Curiously enough, this article doesn't mention Kaulback himself – but ironically it acclaims the first westerner to see such tracks as being one Lt Col Laurence Austine Waddell in the Victorian era, which more or less brings this digression back full circle!
Finally, back to the Dalai Lama himself. His eight-day tour of Britain to promote reconciliation of great-power politics with the spiritual heritage – and ongoing commitment to traditional religious observance – of his beloved Tibet, was counterpointed by the usual relentless hostility of Tibet's imperialist neighbour, as described in the Times report on page 17 of their 21 June 2012 edition. Sad to say, a number of political figures and organisations North of the Border succumbed to these pressures and declined to meet His Holiness.
It would be nice to think that Tibet's ancient way of life will still be a living reality when the empires of Greece, Rome, Britain, and other would-be hegemonists past and present, are mere footnotes in the history books. As Churchill once remarked, "The shores of History are strewn with the wrecks of Empires."
(15 Oct 2012) Our beloved daughter was laid to rest in Clayton Wood natural burial ground in 2009, returning to God what is his and to Nature what was hers. We visit often, but the anniversary in October of her death is particularly special. There is plenty to tend to on every visit, and this visit was no exception... Mum was planting, Nick was busy with brush and dibber, and Phil took all these terrific photographs...
(26 May 2013) The family visit to commemorate Andrea's birthday was a little early this year, as school term-time now has to be observed, but the occasion was blessed with warm sunny weather. We were even able to enjoy a picnic in the shade by the lake at the bottom of the meadow, alongside which the little local train to Brighton rattles past at regular intervals, much to the delight of the grandchildren.

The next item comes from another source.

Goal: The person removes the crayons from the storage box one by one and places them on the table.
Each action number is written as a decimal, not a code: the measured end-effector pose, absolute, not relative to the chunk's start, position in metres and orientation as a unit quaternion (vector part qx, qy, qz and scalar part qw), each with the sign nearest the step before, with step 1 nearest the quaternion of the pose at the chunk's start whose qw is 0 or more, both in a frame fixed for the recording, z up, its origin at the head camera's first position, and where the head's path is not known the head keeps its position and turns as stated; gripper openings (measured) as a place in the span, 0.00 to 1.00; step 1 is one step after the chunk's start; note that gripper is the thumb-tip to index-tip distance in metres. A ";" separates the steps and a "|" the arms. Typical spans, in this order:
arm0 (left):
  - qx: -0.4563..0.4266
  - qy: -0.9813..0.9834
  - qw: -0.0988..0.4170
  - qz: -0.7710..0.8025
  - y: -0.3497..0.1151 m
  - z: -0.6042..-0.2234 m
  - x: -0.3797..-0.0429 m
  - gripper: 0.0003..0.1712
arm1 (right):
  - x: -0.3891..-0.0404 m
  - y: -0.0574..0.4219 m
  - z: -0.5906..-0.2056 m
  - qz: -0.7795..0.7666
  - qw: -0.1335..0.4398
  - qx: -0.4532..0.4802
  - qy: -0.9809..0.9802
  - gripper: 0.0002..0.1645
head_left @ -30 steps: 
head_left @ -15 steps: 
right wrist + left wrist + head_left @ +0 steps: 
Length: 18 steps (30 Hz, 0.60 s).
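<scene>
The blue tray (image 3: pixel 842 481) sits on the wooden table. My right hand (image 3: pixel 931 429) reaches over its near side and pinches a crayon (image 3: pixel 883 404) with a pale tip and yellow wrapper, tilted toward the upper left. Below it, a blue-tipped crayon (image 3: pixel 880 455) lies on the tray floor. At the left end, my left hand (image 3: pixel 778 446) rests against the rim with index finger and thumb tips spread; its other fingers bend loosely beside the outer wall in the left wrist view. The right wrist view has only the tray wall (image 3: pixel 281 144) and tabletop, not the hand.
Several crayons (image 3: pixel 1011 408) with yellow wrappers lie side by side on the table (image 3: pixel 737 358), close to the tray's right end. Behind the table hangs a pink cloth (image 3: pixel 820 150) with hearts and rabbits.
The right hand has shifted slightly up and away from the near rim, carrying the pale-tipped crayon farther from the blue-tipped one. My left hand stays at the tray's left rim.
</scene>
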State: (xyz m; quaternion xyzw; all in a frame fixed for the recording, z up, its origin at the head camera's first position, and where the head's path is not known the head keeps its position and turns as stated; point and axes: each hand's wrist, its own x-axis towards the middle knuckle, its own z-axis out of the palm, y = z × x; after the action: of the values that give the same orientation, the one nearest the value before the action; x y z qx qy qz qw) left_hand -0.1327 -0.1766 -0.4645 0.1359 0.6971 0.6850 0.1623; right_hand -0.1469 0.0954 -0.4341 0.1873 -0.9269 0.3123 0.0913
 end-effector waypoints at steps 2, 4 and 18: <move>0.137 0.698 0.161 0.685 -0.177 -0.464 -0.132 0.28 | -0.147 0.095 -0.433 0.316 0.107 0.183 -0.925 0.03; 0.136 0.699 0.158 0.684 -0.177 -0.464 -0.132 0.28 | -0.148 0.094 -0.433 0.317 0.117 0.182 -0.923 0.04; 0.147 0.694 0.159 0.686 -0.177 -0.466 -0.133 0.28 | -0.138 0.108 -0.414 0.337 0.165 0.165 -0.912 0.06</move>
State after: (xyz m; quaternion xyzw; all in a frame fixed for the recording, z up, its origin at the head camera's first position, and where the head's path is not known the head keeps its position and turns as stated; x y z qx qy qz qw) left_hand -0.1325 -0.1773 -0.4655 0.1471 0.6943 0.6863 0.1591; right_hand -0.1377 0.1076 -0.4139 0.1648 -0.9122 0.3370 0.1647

As a natural burial ground, Clayton Wood will remain as such in perpetuity, and can never be redeveloped. Well, it's nice to think that future local authorities will respect that status.
And generations of walkers, hikers and Sunday afternoon strollers will continue to enjoy the magnificent view, not least of Jack and Jill, the Clayton windmills on the skyline, and to ask one another which is which – my theory was that Jack (slightly downhill) had 'fell down and broke his crown' and that Jill was about to 'come tumbling after', but needless to say it's the other way round.
(15 Oct 2013) The Maintenance and Development team paid another of their regular visits, and this was of course a particularly significant anniversary too. Not much maintenance required this time, as everything has settled into place. Sally played her usual managerial role, bustling up self-importantly when all the hard work was already complete.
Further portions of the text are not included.